Condor’s Top Cited, #3: Raven Expansion into Sagebrush Steppe

The Idaho National Laboratory in southeastern Idaho, used as the study site for Common Raven resource selection during 2007–2009.

Continuing our series looking at our most cited papers from 2014 and 2015, this week we’re featuring a study from the February 2014 issue of The Condor: Selection of anthropogenic features and vegetation characteristics by nesting Common Ravens in the sagebrush ecosystem by K.B. Howe, P.S. Coates, and D.J. Delehanty.

Common Raven populations have been on the rise in Idaho’s sagebrush steppe habitat, which is a concern since ravens are nest predators of Greater Sage-Grouse. Howe and her colleagues located raven nests on the grounds of U.S. Department of Energy Idaho National Laboratory and analyzed how nests sites were related to anthropogenic features and vegetation types.

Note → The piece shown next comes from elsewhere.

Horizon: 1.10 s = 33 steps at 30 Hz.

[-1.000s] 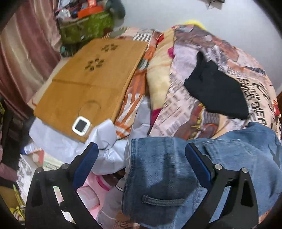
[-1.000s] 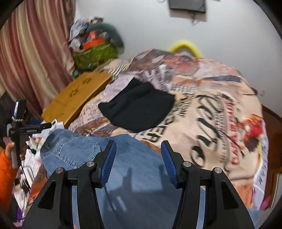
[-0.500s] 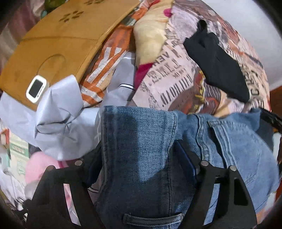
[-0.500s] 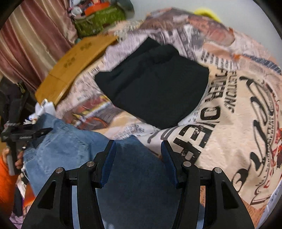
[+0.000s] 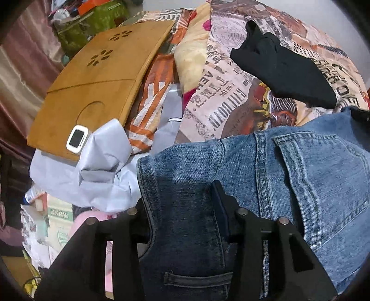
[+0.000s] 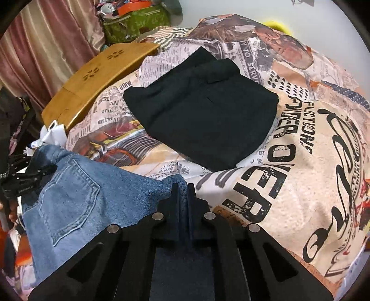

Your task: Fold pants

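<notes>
Blue jeans (image 5: 300,173) lie back side up on the printed bedspread (image 6: 312,185), a back pocket showing. My left gripper (image 5: 180,203) straddles the waistband corner by a belt loop. Its jaws are closing, with bunched denim between them and the right pad (image 5: 219,203) pressing into the fabric. In the right wrist view the jeans (image 6: 76,196) run off to the left. My right gripper (image 6: 182,187) is shut on a fold at their far edge. The left gripper (image 6: 27,178) shows there at the jeans' left end, held by a hand.
A folded black garment (image 6: 203,115) lies on the bedspread just beyond the jeans. A wooden lap desk (image 5: 99,81) with a small white device (image 5: 77,139) sits to the left, over pale grey cloth (image 5: 97,173). A green bag (image 6: 136,20) and curtains stand behind.
Both grippers came down onto the jeans. The left jaws narrowed from wide open around the waistband corner. The right jaws, half open before, closed on the denim edge.
</notes>
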Each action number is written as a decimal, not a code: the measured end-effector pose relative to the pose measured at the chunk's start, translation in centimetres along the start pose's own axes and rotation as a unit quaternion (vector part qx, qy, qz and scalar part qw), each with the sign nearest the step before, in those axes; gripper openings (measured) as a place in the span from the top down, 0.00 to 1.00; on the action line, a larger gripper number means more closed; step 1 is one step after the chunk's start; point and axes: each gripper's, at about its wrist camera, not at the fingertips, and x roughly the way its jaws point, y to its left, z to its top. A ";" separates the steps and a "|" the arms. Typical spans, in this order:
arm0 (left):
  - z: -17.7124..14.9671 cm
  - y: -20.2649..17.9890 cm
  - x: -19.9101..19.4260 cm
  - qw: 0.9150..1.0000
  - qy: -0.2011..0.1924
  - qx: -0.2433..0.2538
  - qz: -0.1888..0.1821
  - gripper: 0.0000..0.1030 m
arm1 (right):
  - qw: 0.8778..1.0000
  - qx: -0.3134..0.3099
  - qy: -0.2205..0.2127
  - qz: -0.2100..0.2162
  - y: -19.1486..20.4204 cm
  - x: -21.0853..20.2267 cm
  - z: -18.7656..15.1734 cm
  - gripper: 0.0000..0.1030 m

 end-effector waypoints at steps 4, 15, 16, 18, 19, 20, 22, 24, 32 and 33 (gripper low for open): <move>0.0 0.8 -1.9 0.999 -0.009 -0.031 0.000 0.54 | 1.000 -0.002 0.002 -0.005 0.7 -2.2 -0.5 0.82; -3.7 2.9 -8.3 0.994 -0.041 -0.084 -0.052 0.14 | 0.997 -0.007 -0.080 -0.001 2.3 -12.0 -6.6 0.61; -4.3 2.9 -8.4 0.994 -0.035 -0.086 -0.055 0.14 | 0.996 -0.009 -0.083 -0.004 2.4 -12.5 -7.2 0.61; -5.3 2.7 -8.0 0.994 -0.019 -0.093 -0.061 0.14 | 0.996 -0.008 -0.088 -0.007 2.4 -13.3 -8.7 0.60; -5.8 2.8 -7.7 0.993 -0.011 -0.099 -0.067 0.14 | 0.996 -0.005 -0.089 -0.007 2.4 -13.6 -9.4 0.60; -6.4 2.8 -7.4 0.991 -0.002 -0.109 -0.076 0.14 | 0.996 -0.001 -0.089 -0.007 2.3 -13.8 -10.0 0.60; -7.4 2.7 -6.6 0.987 0.019 -0.126 -0.099 0.14 | 0.996 0.011 -0.091 -0.005 1.8 -14.5 -11.6 0.60; -8.1 2.2 -5.9 0.983 0.035 -0.139 -0.114 0.14 | 0.996 0.023 -0.091 -0.001 1.5 -15.1 -12.7 0.60; -8.3 1.3 -4.2 0.975 0.056 -0.167 -0.136 0.14 | 0.995 0.046 -0.090 0.013 1.4 -16.2 -16.8 0.46; -8.4 1.5 -4.1 0.974 0.059 -0.170 -0.135 0.14 | 0.995 0.044 -0.084 0.014 1.6 -15.8 -17.1 0.46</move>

Ravens selected nest locations that were in close proximity to power transmission lines, in close proximity to land cover edges, and in areas that contained abundant edges between adjoining land cover types, suggesting the potential for further increases in raven populations in the region as development continues. Nesting on transmission poles may give hunting ravens an edge due to a better view of the surrounding landscape, easier take-off, and greater attack speed, as well as providing greater security from mammalian predators and range fires. Based on their results, the authors suggest that preventing fragmentation by transmission lines, roads, crested wheatgrass plantings, and the invasion of other nonnative vegetation could help stem the increase and range expansion of raven populations.